Audiohobby.pl

Magnetofon

Rafaell

  • 5033 / 6102
  • Ekspert
05-06-2009, 14:35
>> MAG, 2009-06-05 14:20:09
To nawyk z poprzedniej dekady i nie wiem czy się go wykorzeni, bo dóbr konsumpcyjnych jest więcej ale podział społeczeństwa też zaczyna być coraz większy. Podsumowując zamienił stryjek siekierkę na kijek (to odnośnie skoku Wałęsy przez płot) uzyskaliśmy tylko wolność polityczną a dalej jako szeroki wachlarz społeczeństwa tracimy wolność ekonomiczna, to nie o to stoczniowcom wtedy chodziło.



                     

Savage

  • 889 / 6107
  • Ekspert
05-06-2009, 15:13
Niestety prawda. Firma zeby przetrwać musi produkować urządzenia dla masowego odbiorcy czyli zwyklego zjadacza chleba. A ewentualne  urządzenia z wyzszej pólki są przeznaczone dla wąskiej grupy ludzi, dlatego firma sie z tego nie utrzyma.
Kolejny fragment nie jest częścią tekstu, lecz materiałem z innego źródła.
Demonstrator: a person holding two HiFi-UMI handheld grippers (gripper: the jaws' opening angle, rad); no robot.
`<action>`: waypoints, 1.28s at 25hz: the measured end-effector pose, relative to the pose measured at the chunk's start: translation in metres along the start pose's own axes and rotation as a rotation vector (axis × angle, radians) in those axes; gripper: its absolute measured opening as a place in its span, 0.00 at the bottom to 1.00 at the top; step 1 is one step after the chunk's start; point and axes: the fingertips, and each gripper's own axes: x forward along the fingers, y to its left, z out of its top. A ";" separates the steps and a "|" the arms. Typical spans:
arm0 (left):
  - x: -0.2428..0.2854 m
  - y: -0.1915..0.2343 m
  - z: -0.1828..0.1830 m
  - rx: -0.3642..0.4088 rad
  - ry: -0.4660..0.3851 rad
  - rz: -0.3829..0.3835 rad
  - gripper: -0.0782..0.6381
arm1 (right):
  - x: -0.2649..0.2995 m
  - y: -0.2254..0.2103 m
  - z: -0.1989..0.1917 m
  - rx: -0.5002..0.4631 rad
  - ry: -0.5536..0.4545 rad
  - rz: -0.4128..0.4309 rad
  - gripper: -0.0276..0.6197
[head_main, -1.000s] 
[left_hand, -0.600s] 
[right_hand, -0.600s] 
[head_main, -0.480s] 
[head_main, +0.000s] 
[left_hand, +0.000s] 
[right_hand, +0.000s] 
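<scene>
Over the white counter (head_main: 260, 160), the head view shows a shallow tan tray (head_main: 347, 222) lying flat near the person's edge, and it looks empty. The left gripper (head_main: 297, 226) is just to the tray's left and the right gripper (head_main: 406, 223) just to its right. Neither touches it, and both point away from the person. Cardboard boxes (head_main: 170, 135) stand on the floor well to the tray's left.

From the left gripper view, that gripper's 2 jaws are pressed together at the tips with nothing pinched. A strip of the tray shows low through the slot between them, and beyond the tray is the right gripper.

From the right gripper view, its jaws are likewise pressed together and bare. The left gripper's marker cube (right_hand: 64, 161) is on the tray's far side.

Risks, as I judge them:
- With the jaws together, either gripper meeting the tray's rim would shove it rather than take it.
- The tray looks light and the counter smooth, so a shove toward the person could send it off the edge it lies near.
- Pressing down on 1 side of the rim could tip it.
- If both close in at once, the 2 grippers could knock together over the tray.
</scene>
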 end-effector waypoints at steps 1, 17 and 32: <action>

Jakby nie patrzec jesteśmy Dinozaurami w tym gatunku:). Za naszego zycia magnetofonów raczej nie zabraknie, wiec nie ma co się łamać.

MaciejLK

  • 508 / 6045
  • Ekspert
05-06-2009, 15:37
Pod pojęciem "produkt masowy" można rozumieć różne rzeczy.
Może to być produkt wytwarzany na skalę masową (dzięki czemu jest możliwość obniżenia ceny jednostkowej przy sporym zaawansowaniu technicznym wyrobu).
Ale może to być też produkt wytwarzany masowo i przeznaczony na niższy segment rynku masowego, nazywany potocznie "masówką" i postrzegany niezbyt pozytywnie jako uproszczony, niezbyt zaawansowany, i przeznaczony dla niezbyt zamożnego i mało wymagającego odbiorcy (czyli zapewne dla jakichś 80-90% konsumentów!).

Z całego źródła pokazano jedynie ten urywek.